As a biological point of view, only a small set of genes are related to disease. Therefore, data related to the majority of genes actually have noisy background role, which can fade the effect of that small veliparib clinical trial but important subset. Hence, concentration on smaller sets of gene expression data results in a better explanation of the role of informative genes. There is also a major problem named “multicollinearity” in the data matrix with highly correlated features. If there is no linear
relationship between the regressors, they are said to be orthogonal. Multicollinearity is a case of multiple regression in which the predictor variables are themselves highly correlated. If the goal is to understand how the various X variables impact Y, then multicollinearity is a big problem. Multicollinearity is a matter of degree, not a matter of presence or absence.[7] The first important step to analyze the microarray data is reducing the noninformative genes or on the other hand, genes selection for the classification task. In general, three features (gene) selection models exist.[8] The first model is filter model that carries out the features selection and classification in two separated steps. This model selects the genes as effective genes, that have high discriminative ability.

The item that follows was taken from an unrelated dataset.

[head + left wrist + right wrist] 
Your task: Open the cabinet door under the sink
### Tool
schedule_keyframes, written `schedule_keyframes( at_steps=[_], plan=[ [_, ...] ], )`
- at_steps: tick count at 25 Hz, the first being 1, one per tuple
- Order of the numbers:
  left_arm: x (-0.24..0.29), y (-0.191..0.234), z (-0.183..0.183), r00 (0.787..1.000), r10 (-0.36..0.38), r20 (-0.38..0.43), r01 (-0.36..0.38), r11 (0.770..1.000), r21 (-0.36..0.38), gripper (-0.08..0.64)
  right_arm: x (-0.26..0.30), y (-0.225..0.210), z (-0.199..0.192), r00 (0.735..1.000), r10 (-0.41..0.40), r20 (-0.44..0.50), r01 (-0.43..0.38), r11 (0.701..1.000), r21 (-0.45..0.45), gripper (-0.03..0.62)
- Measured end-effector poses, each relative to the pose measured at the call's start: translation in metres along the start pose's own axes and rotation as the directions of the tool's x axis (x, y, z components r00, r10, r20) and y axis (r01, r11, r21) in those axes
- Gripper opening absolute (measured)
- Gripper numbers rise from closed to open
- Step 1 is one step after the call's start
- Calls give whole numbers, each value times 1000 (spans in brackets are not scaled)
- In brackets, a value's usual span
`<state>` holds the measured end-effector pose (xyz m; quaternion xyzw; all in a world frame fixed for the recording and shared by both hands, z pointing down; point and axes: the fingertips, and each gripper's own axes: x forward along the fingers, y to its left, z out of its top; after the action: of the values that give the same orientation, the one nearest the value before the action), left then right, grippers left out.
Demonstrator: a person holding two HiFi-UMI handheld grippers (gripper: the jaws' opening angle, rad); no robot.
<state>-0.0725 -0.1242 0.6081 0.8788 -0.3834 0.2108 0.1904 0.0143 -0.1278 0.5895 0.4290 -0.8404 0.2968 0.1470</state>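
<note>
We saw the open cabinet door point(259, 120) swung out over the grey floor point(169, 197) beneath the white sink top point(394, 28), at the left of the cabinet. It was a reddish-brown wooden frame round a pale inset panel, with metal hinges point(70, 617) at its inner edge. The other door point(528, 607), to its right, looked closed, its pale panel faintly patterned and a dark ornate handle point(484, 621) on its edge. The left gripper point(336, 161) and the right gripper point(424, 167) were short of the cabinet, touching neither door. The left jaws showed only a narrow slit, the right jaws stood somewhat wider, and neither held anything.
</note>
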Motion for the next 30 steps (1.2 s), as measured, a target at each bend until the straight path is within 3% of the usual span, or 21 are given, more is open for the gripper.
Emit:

It is independent of classification or training algorithm and also is simple and fast. The second model is wrapper model that carries out the features selection and classification in one process. This model uses the classifier during the effective genes selecting process. In other words,
the wrapper model uses the training algorithm to test the selected gene subset. The accuracy of wrapper model is more than filter one. Different methods are represented for selecting the appropriate subsets based on wrapper model in literatures. Evolutionary algorithms are used with K-neighborhood nearest classifier for this aim.[9] Parallel genetic algorithms are extended by applying adaptive operations[10] Also[11] genetic algorithm and support vector machine (SVM) hybrid model are used to select a set of genes. Gene selection and classification problem is discussed as a multi objective optimization problem[12] in which the number of features and misclassified AV-951 samples are reduced, simultaneously. Finally in hybrid models, selecting a set of effective genes is done during the training process by a particular classifier. A sample of this model is using a SVM with recursive feature elimination. The idea of this method is eliminating the genes one by one and surveying the effect of this elimination on the expected error.[13] Recursive feature elimination algorithm is a backward feature ranking method.